Newton Crain Blanchard (January 29, 1849 – June 22, 1922) was a United States representative, U.S. senator, and the 33rd governor of Louisiana.

Personal life 
Born in Rapides Parish in Central Louisiana, he completed academic studies, studied law in Alexandria in 1868, and graduated from the Tulane University Law School in 1870 (then named the University of Louisiana). He was admitted to the bar and commenced practice in Shreveport in 1871; in 1879 he was a delegate to the State constitutional convention.

In 1873 he married Mary Emma Barrett, the daughter of Capt. William W. Barrett, an officer in the Confederate army. Their daughter, Mary Ethel Blanchard, married Leonard Rutherford Smith.

Political career 
Blanchard was elected as a Democrat to the 47th and to the six succeeding Congresses and served from March 4, 1881, until his resignation, effective March 12, 1894.  While in the House of Representatives, he was chairman of the Committee on Rivers and Harbors (50th through 53rd Congresses). He was appointed and subsequently elected as a Democrat to the U.S. Senate to fill the vacancy caused by the resignation of Edward Douglass White, who was appointed to the United States Supreme Court.
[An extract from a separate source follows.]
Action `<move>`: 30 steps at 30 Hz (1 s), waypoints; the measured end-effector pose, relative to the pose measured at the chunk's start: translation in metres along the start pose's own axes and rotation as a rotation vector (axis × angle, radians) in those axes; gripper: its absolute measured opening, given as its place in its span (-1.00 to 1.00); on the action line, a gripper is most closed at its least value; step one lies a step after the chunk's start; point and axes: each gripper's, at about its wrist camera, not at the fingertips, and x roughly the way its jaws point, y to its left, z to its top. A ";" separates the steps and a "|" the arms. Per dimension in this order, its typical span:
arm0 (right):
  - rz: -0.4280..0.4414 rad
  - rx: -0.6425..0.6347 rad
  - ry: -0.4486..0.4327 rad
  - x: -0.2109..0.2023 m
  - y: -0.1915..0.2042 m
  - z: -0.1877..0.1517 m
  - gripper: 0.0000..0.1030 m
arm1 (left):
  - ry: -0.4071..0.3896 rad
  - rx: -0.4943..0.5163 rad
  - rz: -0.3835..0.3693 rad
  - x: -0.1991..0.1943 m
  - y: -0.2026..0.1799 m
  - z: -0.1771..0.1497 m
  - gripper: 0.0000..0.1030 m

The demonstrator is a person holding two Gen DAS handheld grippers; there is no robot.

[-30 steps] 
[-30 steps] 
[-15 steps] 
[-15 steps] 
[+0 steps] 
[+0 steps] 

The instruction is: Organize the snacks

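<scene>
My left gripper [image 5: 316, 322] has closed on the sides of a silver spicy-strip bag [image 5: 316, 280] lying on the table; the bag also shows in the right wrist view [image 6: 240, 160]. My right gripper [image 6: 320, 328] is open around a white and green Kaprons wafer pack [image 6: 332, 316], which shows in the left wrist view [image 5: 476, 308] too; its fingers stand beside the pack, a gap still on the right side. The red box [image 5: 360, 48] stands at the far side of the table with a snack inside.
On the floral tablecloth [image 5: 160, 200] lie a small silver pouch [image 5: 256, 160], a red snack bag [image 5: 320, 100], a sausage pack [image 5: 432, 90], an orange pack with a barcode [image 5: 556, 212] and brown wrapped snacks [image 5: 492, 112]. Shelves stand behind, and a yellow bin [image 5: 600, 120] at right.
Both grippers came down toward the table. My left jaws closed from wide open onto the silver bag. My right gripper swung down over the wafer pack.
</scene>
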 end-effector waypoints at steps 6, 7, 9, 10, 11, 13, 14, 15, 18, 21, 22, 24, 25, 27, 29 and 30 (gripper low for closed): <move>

Blanchard served in the Senate from March 12, 1894, to March 3, 1897; he was not a candidate for a full term in 1896. While in the Senate, Blanchard was chairman of the Committee on Improvement of the Mississippi River and its Tributaries (Fifty-third Congress).

Elected associate justice of the Louisiana Supreme Court, Blanchard served from 1897 to 1903, when he resigned. Blanchard became the highly qualified Democratic nominee for governor in 1904. He was elected and was governor from 1904 to 1908, and thereafter resumed the practice of law in Shreveport.

As governor, he appointed Sheriff David Theophilus Stafford of Rapides Parish, a son of Leroy Augustus Stafford, a Confederate brigadier general mortally wounded in the American Civil War, as the Louisiana adjutant general.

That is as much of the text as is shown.